Introduction to Computer Science II
Homework 8
Due by 11:50am on Tuesday, March 8
Reading
Read chapter 11 as well as the week 9 lecture notes.
Problems
Solve the following by implementing the corresponding functions in homework8.py. When done, submit that file
through D2L.
Problems 11.7, 11.8, 11.9(e)(f)(g), 11.16, 11.19, as well as problem
B [Lab]
You will need file frankenstein.txt
for problem 11.9 and lists.html for
problem 11.16.
Usage to test your solution for 11.19:
>>> url =
'http://reed.cs.depaul.edu/lperkovic/test1.html'
>>> content = urlopen(url).read().decode('utf-8')
>>> emails(content)
set()
>>> url =
'http://reed.cs.depaul.edu/lperkovic/test2.html'
>>> content = urlopen(url).read().decode('utf-8')
>>> emails(content)
{'lperkovic@cs.depaul.edu'}
>>> url =
'http://reed.cs.depaul.edu/lperkovic/test3.html'
>>> content = urlopen(url).read().decode('utf-8')
>>> emails(content)
{'nobody@xyz.com'}
B. Write a recursive function spam(url,
n) that takes a url of a web page as input and a non-negative
integer n, collects all the email addresses contained in
the web page and adds them to a global set variable spam_set,
and then recursively calls itself on every HTTP hyperlink contained
in the web page. You will use a set so only one copy of every email
address is saved. The recursive call should use the argument n-1
instead of n. If n = 0, no recursive calls
should be made. The parameter n is used to limit the
recursion to at most depth n. I recommend you use the Collector
class developed in class and your solution to problem 11.19.
NOTES:
- Running spam() directly will produce no output on
the screen; to find your spam_dict, you will need to
read the value of spam_dict, and you will also need to
reset it to the empty dictionary before every run of spam().

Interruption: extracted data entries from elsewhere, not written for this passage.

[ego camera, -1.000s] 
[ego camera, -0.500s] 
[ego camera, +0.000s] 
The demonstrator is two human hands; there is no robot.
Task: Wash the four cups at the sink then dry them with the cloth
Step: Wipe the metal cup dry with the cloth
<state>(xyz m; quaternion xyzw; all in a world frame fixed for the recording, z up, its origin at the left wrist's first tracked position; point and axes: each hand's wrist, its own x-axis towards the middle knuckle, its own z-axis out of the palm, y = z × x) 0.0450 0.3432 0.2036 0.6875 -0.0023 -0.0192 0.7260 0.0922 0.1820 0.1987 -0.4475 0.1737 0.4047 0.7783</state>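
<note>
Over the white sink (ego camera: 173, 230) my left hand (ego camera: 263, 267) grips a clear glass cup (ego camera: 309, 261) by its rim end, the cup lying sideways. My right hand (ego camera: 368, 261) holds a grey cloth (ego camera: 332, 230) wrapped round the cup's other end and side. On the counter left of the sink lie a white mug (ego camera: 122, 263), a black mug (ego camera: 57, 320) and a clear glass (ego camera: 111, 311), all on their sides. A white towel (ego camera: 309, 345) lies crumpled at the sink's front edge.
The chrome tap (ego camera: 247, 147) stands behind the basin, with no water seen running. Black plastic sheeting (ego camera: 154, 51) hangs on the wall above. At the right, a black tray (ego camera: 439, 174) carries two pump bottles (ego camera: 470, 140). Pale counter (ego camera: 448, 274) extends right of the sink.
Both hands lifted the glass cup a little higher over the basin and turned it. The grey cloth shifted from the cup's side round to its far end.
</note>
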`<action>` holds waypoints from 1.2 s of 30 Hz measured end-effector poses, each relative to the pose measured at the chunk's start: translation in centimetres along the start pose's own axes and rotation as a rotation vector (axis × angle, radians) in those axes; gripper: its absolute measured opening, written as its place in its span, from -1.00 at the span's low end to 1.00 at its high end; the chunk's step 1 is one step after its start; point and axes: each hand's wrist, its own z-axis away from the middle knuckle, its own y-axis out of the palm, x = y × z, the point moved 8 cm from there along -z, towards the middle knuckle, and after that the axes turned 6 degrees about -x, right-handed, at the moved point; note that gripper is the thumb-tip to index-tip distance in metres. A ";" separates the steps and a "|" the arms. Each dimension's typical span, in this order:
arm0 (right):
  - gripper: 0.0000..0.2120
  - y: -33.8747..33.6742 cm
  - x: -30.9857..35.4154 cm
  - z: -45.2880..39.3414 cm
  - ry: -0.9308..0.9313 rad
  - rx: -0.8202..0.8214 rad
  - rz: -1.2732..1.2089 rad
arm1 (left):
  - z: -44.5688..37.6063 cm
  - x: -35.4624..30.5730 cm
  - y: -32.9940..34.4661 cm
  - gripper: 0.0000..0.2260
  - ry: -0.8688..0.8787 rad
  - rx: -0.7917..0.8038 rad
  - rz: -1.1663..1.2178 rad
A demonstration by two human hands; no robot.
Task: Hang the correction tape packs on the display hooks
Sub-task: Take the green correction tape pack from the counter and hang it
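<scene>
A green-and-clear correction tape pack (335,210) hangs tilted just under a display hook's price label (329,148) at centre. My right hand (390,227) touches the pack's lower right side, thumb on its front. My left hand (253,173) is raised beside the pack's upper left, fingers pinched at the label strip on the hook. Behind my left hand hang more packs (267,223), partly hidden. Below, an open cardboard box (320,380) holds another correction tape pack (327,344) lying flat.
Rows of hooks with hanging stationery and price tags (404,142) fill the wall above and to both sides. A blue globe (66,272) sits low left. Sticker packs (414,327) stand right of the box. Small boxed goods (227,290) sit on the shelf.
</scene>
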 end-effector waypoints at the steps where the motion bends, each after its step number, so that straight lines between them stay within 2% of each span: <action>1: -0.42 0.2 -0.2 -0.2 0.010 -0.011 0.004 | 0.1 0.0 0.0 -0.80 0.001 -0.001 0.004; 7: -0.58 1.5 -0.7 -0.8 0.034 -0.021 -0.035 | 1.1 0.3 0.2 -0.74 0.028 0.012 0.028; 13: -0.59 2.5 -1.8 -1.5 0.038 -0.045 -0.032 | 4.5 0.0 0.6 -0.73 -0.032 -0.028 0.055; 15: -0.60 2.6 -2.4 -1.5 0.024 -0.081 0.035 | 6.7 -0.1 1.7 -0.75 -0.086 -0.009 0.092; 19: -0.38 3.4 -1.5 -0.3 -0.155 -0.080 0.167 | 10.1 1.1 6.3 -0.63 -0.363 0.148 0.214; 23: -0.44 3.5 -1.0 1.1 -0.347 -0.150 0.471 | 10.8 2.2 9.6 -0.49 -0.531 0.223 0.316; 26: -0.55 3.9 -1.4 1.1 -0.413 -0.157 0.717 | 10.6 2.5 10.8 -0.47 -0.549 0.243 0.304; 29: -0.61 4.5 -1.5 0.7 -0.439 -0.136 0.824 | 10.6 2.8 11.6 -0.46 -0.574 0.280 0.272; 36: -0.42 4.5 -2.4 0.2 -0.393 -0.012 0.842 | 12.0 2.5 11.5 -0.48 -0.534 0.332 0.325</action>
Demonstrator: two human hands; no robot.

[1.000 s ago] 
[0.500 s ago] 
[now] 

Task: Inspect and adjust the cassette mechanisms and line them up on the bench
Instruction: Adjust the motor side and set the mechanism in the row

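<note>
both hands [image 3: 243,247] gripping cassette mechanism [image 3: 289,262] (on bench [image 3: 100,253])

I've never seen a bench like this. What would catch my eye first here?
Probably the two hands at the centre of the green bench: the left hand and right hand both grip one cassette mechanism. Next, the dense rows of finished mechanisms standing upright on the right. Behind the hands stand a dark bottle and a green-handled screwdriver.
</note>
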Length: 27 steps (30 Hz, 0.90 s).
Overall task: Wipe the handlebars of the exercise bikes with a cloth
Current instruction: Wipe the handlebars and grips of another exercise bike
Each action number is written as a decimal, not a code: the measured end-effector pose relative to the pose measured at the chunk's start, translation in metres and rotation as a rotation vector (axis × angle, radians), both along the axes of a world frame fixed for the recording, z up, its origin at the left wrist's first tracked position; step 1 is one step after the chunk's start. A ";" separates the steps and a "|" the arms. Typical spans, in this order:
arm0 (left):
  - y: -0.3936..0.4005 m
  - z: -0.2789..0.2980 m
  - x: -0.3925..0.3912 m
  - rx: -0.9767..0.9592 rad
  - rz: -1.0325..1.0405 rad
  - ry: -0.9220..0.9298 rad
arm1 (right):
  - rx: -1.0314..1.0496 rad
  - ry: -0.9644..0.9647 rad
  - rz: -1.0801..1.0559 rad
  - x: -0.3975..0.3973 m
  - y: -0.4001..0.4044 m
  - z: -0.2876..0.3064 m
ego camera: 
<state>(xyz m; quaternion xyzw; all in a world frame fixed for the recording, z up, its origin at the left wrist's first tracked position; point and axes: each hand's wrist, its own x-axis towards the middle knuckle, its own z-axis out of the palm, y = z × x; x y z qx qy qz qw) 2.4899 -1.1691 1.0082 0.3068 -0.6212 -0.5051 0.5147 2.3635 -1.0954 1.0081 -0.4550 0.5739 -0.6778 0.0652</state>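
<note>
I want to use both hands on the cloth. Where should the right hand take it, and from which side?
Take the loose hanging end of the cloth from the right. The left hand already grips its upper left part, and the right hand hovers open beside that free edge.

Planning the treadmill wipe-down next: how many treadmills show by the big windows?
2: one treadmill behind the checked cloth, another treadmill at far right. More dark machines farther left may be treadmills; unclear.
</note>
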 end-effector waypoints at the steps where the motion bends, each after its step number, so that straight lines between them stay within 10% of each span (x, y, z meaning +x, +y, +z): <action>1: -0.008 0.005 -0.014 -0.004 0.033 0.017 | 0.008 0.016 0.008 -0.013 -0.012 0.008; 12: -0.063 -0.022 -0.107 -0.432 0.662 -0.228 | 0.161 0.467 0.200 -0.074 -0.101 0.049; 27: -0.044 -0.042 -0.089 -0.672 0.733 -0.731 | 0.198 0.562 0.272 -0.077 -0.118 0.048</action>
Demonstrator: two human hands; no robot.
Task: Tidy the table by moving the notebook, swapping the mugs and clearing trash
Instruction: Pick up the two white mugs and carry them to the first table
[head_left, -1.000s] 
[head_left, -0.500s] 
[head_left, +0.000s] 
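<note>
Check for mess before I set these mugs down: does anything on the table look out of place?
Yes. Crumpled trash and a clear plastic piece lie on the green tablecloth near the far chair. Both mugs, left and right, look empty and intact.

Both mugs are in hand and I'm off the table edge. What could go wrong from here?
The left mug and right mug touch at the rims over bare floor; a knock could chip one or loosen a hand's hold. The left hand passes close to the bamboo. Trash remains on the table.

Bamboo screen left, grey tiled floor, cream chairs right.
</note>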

- Recall how global variables are used.
Usage:
>>> url =
'http://reed.cs.depaul.edu/lperkovic/test1.html'
>>> spam_set = set()
>>> spam(url,0)
>>> spam_set
set()
>>> spam_set = set()
>>> spam(url,1)
>>> spam_set
{'nobody@xyz.com', 'lperkovic@cs.depaul.edu'}
>>> spam_set = set()
>>> spam(url,2)
>>> spam_set
{'nobody@xyz.com', 'lperkovic@cs.depaul.edu'}